▶ [Exercise aim]: Repeat exactly the lines from the start of the entries below through the line containing "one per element". Omit the rest.

▶ [Items from a dataset]:
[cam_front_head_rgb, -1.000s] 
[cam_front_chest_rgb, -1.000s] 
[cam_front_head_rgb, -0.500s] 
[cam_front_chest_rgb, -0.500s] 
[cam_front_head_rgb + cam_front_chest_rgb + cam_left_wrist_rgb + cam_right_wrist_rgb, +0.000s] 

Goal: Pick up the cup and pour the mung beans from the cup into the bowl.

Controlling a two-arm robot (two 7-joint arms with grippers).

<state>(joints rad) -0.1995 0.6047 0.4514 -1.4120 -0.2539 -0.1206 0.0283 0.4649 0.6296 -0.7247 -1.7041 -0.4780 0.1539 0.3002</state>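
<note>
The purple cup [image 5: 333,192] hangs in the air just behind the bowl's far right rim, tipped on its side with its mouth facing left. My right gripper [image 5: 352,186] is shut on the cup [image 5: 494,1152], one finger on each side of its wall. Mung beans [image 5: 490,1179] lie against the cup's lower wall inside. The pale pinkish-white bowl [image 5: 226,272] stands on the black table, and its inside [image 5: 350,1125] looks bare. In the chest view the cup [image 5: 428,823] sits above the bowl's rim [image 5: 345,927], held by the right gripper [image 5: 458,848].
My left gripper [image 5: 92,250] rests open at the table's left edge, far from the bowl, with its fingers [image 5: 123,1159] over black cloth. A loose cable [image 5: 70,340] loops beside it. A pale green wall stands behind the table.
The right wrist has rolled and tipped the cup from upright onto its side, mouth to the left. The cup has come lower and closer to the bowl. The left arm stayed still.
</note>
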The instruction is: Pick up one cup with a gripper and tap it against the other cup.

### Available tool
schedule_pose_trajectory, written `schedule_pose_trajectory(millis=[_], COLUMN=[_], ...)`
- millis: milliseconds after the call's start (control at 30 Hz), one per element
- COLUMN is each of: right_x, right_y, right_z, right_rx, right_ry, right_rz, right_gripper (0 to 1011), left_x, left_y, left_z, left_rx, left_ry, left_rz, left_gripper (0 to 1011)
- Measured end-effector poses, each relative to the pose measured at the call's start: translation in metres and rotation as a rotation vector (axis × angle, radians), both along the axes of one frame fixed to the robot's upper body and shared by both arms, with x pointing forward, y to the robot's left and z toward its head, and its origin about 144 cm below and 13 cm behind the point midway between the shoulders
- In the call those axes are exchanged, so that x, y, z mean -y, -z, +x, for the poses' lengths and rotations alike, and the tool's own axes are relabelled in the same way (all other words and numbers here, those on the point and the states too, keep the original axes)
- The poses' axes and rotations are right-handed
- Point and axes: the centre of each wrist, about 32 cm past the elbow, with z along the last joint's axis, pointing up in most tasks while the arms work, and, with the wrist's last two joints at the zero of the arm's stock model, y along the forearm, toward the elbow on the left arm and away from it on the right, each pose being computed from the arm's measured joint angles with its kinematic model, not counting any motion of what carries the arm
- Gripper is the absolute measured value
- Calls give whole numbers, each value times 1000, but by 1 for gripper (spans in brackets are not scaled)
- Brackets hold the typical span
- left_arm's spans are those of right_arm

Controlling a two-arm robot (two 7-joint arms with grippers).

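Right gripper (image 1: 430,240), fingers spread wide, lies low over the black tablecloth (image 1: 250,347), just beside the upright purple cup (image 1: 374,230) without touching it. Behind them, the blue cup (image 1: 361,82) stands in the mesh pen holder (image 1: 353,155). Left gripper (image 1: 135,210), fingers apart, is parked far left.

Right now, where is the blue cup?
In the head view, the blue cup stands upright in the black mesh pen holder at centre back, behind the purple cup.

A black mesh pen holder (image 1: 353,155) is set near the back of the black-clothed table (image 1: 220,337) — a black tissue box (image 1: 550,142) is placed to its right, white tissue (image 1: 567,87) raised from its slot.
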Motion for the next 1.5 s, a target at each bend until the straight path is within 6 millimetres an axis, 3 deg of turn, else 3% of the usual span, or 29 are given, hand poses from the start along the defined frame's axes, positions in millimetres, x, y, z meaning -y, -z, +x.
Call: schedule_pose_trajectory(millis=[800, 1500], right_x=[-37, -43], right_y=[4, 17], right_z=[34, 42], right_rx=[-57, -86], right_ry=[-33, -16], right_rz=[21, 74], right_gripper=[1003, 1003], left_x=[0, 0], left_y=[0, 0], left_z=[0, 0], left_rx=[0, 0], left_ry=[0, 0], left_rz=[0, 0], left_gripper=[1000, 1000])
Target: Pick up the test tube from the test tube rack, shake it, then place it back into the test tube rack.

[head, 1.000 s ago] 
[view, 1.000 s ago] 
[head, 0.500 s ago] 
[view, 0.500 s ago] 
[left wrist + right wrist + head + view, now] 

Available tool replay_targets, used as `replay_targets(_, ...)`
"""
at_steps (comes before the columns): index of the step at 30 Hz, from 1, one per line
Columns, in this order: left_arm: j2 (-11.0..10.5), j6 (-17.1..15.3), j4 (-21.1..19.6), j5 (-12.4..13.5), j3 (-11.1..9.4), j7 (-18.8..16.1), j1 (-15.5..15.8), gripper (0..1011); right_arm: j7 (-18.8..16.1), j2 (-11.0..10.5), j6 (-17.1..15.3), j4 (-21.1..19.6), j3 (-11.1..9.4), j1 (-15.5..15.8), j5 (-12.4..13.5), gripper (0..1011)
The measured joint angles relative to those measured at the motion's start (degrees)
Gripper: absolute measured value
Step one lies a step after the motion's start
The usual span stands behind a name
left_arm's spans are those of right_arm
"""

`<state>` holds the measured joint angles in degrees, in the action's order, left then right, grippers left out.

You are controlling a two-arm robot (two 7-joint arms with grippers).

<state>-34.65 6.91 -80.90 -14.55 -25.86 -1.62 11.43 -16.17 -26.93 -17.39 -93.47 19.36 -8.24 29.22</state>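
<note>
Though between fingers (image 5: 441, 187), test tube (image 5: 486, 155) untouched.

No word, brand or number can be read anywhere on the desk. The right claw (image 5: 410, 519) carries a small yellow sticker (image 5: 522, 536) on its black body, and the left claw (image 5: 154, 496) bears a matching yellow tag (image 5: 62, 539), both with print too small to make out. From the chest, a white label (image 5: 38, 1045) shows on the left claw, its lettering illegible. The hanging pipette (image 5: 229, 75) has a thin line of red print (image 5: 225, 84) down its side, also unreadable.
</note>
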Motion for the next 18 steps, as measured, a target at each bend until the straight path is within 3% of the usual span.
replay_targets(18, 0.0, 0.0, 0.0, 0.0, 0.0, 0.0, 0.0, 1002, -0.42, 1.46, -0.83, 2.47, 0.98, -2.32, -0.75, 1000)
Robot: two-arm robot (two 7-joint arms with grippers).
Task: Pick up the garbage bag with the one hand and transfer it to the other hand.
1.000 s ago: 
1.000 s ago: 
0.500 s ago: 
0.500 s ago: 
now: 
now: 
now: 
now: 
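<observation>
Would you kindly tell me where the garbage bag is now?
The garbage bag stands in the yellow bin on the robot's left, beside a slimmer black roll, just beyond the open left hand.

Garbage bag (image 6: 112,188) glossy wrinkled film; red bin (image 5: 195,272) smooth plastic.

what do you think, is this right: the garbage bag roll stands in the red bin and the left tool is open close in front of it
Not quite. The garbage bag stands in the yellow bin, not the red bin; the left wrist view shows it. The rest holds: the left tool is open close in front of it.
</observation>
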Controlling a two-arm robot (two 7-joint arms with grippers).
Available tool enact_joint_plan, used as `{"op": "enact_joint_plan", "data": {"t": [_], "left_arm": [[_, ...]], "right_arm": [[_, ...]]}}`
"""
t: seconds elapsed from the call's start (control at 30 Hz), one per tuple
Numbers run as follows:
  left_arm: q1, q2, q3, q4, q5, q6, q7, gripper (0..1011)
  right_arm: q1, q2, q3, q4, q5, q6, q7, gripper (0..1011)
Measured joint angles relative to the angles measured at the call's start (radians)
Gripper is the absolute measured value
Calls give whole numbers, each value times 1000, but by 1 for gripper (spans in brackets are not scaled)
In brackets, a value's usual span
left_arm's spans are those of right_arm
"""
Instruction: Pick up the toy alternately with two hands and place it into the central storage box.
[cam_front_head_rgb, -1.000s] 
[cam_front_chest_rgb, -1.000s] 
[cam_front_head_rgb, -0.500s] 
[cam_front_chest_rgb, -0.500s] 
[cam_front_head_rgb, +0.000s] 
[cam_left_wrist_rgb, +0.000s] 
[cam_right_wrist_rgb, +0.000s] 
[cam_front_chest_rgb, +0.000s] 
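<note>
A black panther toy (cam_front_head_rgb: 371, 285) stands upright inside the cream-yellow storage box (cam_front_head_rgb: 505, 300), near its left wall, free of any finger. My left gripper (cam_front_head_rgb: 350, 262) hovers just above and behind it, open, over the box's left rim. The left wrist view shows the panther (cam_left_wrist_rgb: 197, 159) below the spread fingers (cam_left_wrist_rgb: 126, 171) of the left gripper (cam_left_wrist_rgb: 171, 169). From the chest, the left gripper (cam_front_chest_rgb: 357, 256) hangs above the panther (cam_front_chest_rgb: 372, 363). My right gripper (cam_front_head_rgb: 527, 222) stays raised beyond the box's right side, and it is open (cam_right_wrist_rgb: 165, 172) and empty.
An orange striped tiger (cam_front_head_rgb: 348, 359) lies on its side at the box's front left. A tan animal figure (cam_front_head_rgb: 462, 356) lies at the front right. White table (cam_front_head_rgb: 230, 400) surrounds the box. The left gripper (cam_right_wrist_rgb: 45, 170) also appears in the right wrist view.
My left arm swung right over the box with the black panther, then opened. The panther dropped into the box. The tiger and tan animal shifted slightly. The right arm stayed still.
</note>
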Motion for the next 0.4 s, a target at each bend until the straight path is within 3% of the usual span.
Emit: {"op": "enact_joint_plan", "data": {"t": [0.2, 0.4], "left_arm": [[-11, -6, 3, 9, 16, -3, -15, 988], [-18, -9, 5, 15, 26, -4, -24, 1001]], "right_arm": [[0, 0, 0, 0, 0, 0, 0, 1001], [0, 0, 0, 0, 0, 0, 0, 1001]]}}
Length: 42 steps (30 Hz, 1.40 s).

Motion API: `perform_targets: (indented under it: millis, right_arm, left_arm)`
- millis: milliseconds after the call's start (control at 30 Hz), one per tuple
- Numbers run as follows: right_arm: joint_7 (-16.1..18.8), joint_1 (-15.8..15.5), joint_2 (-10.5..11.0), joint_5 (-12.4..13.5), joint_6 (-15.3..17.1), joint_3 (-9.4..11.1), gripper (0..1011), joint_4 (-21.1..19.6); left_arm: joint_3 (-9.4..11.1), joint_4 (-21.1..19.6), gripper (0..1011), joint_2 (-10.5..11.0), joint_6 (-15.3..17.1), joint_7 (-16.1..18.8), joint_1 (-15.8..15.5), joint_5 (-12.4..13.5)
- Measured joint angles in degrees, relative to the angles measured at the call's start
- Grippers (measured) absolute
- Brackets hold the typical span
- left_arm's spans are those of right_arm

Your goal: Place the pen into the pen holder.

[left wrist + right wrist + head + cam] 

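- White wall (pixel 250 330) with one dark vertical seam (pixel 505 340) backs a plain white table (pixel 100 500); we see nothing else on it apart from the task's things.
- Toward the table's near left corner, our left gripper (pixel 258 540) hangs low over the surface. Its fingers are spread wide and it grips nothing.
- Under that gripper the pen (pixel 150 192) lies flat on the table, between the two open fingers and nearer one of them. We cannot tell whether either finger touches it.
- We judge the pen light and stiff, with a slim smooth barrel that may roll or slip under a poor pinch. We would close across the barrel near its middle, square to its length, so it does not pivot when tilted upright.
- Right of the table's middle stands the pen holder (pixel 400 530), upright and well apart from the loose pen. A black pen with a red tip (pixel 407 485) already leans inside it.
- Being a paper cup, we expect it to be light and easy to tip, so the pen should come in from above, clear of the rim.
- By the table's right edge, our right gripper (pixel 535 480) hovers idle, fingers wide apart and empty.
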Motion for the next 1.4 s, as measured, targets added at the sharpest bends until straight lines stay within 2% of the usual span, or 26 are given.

▶ [Exercise answer]:
[cam_front_head_rgb, -1.000s] 
[cam_front_chest_rgb, -1.000s] 
[cam_front_head_rgb, -0.500s] 
[cam_front_chest_rgb, -0.500s] 
[cam_front_head_rgb + cam_front_chest_rgb + cam_left_wrist_rgb + cam_right_wrist_rgb, +0.000s] 

Goal: Pick up the cup and pour the mung beans from the cup into the bowl.

Controlling a two-arm robot (two 7-joint arms with grippers).

<state>(joints rad) -0.1995 0.6047 0.4514 -1.4120 -0.2539 -0.1206 0.0283 0.4649 0.6296 -0.7247 -1.7041 -0.4780 0.1539 0.3002</state>
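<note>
The purple cup [image 5: 333,192] hangs in the air just behind the bowl's far right rim, tipped on its side with its mouth facing left. My right gripper [image 5: 352,186] is shut on the cup [image 5: 494,1152], one finger on each side of its wall. Mung beans [image 5: 490,1179] lie against the cup's lower wall inside. The pale pinkish-white bowl [image 5: 226,272] stands on the black table, and its inside [image 5: 350,1125] looks bare. In the chest view the cup [image 5: 428,823] sits above the bowl's rim [image 5: 345,927], held by the right gripper [image 5: 458,848].
My left gripper [image 5: 92,250] rests open at the table's left edge, far from the bowl, with its fingers [image 5: 123,1159] over black cloth. A loose cable [image 5: 70,340] loops beside it. A pale green wall stands behind the table.
The right wrist has rolled and tipped the cup from upright onto its side, mouth to the left. The cup has come lower and closer to the bowl. The left arm stayed still.
</note>
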The instruction is: Pick up one cup with a gripper and tap it against the other cup.

### Available tool
schedule_pose_trajectory, written `schedule_pose_trajectory(millis=[_], COLUMN=[_], ...)`
- millis: milliseconds after the call's start (control at 30 Hz), one per element

The output returned above is complete.